EXERCISE MATERIALS

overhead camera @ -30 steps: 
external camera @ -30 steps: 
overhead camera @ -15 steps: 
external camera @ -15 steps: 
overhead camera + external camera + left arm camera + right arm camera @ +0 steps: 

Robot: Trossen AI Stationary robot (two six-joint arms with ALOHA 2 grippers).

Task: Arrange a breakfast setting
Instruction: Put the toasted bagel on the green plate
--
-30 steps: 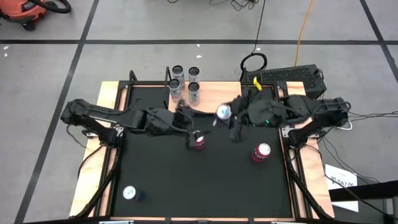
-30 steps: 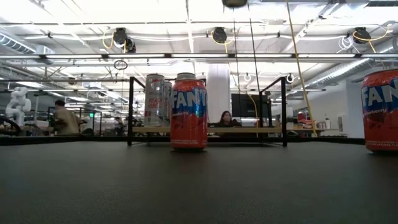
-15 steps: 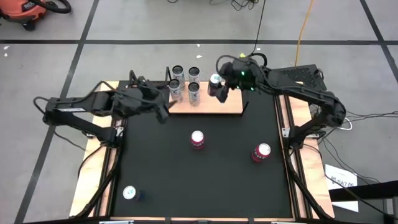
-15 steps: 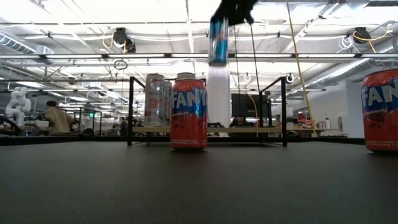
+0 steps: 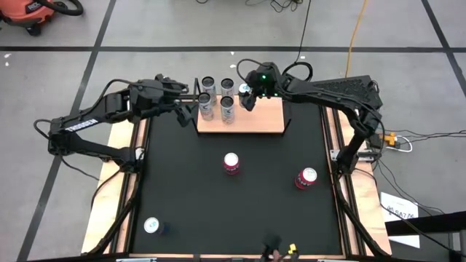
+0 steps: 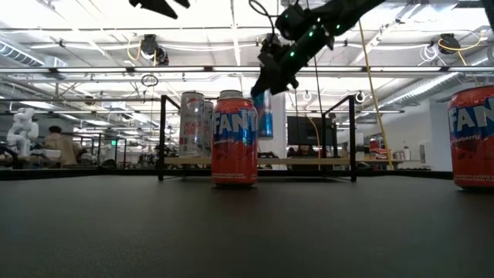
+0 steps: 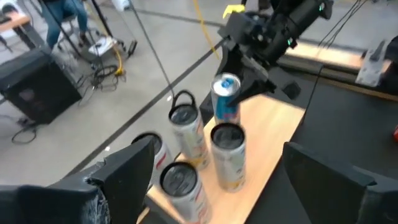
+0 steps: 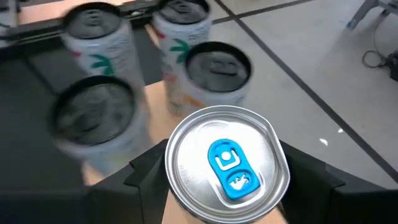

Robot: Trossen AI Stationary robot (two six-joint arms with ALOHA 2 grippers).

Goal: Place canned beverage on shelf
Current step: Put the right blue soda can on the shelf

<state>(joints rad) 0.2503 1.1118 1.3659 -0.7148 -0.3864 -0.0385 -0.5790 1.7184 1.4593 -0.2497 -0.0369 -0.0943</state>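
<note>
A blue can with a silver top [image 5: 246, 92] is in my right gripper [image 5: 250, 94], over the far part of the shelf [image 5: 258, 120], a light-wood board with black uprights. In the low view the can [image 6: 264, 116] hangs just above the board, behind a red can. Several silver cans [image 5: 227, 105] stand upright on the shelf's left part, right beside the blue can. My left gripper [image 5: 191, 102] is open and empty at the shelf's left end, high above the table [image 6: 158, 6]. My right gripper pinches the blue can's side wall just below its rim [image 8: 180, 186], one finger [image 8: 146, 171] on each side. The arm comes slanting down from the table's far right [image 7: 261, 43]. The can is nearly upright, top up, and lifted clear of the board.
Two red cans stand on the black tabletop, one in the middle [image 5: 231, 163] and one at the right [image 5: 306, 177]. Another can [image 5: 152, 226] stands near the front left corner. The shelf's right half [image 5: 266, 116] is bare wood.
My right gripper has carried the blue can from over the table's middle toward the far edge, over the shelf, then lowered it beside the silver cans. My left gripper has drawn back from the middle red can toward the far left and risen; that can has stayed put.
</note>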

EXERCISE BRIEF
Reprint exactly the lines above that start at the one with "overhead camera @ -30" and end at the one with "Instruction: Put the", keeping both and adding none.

COMPLETED TASK
overhead camera @ -30 steps: 
external camera @ -30 steps: 
overhead camera @ -15 steps: 
external camera @ -15 steps: 
overhead camera + external camera + left arm camera + right arm camera @ +0 steps: 

Robot: Trossen AI Stationary robot (two six-joint arms with ALOHA 2 grippers).

Task: Arrange a breakfast setting
Instruction: Put the toasted bagel on the green plate

This finishes the output.